In the run-up to the election, Mkhungo's faction of SANCO (known as the Durban faction) held a series of reconciliatory meetings with their opponents (the so-called Alexandra faction) which culminated in a decision to disband Mkhungo and Zuma's provincial leadership corps. Instead, Mkhungo was appointed as national convener of the interim leadership that was appointed to lead the national organisation until fresh leadership elections could be held. SANCO's 7th National Conference was held in late November 2023 in Durban, and it elected Mkhungo as SANCO president; Chris Malematja and Lucky Moloi were elected as his deputies.

Shortly afterwards, Zuma announced the establishment of a new opposition party, the Umkhonto we Sizwe Party (MK Party), which would seek to unseat the ANC in the upcoming general election. In press interviews and in a speech to a January 8 rally, Mkhungo intimated a rejection of the MK Party, affirming SANCO's abiding alliance with the ANC and its support for President Ramaphosa.
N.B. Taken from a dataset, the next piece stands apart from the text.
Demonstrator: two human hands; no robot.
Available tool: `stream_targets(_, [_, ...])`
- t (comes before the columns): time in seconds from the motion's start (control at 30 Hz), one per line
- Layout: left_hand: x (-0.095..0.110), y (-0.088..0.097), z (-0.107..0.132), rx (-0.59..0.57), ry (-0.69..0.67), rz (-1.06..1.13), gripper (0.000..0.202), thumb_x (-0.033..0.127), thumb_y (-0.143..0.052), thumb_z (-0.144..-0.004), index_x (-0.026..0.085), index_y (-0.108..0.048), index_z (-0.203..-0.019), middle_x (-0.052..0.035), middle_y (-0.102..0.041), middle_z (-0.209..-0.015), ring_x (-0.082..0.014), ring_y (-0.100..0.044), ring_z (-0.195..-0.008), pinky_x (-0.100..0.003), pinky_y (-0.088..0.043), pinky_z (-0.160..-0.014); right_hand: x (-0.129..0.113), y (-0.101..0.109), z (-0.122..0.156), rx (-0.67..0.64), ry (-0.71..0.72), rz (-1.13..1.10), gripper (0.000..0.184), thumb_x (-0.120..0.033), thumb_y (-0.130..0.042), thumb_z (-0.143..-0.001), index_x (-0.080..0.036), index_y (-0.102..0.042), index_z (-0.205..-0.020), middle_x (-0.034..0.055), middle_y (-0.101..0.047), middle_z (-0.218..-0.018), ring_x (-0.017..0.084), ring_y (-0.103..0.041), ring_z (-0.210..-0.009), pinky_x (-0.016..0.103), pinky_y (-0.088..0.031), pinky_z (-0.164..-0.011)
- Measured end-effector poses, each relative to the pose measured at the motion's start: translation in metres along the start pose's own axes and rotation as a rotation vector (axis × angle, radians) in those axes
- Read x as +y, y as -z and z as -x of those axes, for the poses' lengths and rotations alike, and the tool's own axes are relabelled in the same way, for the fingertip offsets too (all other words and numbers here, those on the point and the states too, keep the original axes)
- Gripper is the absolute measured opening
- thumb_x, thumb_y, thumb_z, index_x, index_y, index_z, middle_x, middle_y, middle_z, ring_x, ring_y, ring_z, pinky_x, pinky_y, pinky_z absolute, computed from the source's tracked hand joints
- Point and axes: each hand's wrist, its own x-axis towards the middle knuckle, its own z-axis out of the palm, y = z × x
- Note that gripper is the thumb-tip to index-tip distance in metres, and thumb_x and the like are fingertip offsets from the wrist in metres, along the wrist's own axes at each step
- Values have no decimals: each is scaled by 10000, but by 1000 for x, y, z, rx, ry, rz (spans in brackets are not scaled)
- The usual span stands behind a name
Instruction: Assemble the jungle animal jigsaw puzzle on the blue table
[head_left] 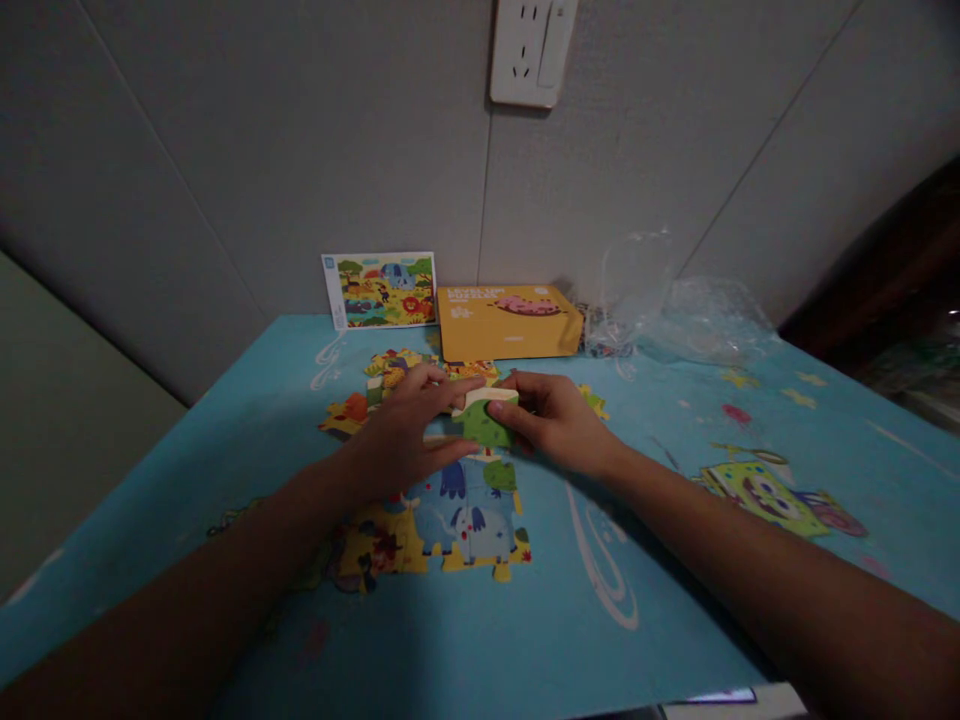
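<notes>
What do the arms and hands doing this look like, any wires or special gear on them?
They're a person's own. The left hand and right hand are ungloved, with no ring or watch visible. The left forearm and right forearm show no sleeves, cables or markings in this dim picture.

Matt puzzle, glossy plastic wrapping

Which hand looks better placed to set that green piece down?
Probably the right hand: its thumb lies on the green piece, while the left hand has thumb and finger spread around the piece's left end.
</notes>
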Motion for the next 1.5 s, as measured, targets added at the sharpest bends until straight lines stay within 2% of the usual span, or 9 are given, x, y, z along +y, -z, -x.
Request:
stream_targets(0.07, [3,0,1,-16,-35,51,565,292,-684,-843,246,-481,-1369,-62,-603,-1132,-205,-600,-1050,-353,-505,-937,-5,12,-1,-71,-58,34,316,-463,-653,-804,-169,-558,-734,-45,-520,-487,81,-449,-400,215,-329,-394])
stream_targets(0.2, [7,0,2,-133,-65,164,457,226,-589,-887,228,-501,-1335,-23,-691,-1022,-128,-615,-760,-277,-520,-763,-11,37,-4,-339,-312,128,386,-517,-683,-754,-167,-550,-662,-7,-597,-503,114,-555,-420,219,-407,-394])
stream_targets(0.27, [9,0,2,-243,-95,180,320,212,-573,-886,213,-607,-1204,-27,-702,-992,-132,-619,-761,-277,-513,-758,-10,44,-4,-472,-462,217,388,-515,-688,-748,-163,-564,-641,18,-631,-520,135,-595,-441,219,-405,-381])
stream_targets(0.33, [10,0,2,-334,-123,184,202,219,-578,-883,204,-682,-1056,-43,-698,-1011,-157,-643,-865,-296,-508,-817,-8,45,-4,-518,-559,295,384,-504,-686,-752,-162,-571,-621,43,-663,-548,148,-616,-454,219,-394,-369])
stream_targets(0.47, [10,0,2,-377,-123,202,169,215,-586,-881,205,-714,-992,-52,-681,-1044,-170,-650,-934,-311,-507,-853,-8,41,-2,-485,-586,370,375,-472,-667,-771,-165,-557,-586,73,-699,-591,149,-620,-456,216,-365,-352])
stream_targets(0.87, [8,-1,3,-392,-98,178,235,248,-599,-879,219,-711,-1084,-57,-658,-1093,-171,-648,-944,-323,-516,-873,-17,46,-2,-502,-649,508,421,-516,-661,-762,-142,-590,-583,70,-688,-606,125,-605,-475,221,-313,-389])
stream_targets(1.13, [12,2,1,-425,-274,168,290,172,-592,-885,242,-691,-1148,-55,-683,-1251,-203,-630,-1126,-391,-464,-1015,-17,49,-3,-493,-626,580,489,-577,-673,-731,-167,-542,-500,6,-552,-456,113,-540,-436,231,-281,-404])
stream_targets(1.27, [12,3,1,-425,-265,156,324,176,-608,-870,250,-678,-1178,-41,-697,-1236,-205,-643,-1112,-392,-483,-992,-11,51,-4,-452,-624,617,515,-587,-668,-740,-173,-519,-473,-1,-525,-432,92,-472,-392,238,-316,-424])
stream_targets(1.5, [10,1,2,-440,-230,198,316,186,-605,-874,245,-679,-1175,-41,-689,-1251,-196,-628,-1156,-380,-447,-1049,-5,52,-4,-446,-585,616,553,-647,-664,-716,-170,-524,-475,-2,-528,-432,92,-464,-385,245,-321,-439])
He condemned what he called "some new tendency by new shenanigans who are using our name to associate with ourselves as if they don't know our originality".

== National government ==
In the May 2024 general election, Mkhungo stood as a candidate for election to the National Assembly, ranked 87th on the ANC's national party list. The Daily Maverick suspected that the ANC had nominated him because of his change of allegiance from Zuma to Ramaphosa in January 2024.
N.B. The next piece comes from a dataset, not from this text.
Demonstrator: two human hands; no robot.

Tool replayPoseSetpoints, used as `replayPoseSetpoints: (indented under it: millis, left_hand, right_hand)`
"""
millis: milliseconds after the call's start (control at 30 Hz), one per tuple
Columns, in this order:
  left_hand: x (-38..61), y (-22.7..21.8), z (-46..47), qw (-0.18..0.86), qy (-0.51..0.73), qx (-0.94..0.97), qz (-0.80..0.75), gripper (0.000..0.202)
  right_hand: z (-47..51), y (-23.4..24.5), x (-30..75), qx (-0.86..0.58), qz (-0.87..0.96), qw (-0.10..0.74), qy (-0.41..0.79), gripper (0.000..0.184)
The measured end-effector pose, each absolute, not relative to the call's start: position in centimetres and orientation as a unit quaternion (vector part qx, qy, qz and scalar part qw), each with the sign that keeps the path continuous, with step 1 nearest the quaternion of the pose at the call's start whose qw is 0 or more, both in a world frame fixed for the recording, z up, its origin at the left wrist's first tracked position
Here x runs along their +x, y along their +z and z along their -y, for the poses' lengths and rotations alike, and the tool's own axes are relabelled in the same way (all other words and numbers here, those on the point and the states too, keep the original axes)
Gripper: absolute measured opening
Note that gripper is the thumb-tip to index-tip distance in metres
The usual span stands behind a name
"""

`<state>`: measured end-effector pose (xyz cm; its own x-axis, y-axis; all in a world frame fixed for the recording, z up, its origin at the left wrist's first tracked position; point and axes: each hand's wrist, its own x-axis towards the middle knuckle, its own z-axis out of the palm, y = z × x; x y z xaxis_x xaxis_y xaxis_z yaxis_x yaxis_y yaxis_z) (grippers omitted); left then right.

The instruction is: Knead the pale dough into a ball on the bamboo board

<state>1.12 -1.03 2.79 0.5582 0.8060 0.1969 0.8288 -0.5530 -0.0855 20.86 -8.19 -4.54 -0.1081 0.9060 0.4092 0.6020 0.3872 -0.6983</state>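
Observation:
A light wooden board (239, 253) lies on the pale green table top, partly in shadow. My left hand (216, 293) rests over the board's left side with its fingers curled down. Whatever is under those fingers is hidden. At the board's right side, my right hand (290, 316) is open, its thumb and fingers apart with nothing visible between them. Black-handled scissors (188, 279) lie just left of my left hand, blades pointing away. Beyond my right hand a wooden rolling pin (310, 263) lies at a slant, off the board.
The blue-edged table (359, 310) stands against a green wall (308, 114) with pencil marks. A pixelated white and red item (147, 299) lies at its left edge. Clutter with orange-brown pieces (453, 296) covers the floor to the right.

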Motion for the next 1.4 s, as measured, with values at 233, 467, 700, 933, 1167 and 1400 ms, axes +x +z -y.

Due to the ANC's electoral decline, he narrowly failed to win a seat. However, he was nonetheless appointed to the national executive: announcing his third cabinet on 30 June 2024, President Ramaphosa named him as Deputy Minister of Defence and Military Veterans. In that portfolio he deputises Minister Angie Motshekga of the ANC and serves alongside Deputy Minister Bantu Holomisa of the opposition United Democratic Movement.